◆ **WORK TO BE COMPLETED**:
Take the lines below beginning at the line that has "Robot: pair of" and stopping after the line that has "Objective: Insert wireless", and print them exactly as they are, with no other lines.

◆ **DATASET CONTENT**:
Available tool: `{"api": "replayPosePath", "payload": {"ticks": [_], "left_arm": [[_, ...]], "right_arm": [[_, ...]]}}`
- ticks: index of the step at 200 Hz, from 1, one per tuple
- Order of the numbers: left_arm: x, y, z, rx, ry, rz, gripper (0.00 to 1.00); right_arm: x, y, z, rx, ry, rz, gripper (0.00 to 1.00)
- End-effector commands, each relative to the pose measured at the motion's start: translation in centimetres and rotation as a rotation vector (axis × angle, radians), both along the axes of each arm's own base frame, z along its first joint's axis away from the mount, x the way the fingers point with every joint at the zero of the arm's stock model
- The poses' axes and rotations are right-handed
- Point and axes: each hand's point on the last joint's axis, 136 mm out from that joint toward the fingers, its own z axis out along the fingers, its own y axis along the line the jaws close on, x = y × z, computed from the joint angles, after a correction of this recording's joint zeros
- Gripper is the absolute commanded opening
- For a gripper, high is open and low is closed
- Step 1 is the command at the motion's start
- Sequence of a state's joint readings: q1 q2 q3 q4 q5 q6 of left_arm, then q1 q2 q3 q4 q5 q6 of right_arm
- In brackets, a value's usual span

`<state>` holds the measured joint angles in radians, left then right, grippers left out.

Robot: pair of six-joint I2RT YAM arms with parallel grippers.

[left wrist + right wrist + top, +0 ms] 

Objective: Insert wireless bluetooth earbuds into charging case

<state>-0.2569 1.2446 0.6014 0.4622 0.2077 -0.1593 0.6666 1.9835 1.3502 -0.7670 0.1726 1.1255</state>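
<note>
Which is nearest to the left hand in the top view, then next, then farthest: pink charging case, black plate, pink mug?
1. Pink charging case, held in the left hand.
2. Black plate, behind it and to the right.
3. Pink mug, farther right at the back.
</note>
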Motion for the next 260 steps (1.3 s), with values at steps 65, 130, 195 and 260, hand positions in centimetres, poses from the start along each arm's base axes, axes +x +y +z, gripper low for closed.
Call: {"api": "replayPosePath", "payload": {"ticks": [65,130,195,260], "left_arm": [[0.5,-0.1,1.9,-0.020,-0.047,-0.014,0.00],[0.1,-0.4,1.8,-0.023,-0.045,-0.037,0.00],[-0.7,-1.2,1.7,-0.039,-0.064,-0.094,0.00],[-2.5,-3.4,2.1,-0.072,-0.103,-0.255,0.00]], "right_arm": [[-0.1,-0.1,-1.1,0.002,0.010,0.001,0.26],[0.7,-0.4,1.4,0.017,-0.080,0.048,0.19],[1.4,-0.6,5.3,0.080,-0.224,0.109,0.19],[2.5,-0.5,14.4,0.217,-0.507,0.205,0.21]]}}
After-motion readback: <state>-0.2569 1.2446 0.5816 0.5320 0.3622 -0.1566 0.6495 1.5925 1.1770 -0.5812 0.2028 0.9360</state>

◆ **EXERCISE RESULT**:
Robot: pair of six-joint I2RT YAM arms with parallel grippers.

[left wrist + right wrist + top, +0 ms] 

Objective: Insert wireless bluetooth earbuds into charging case

The exercise has now been completed.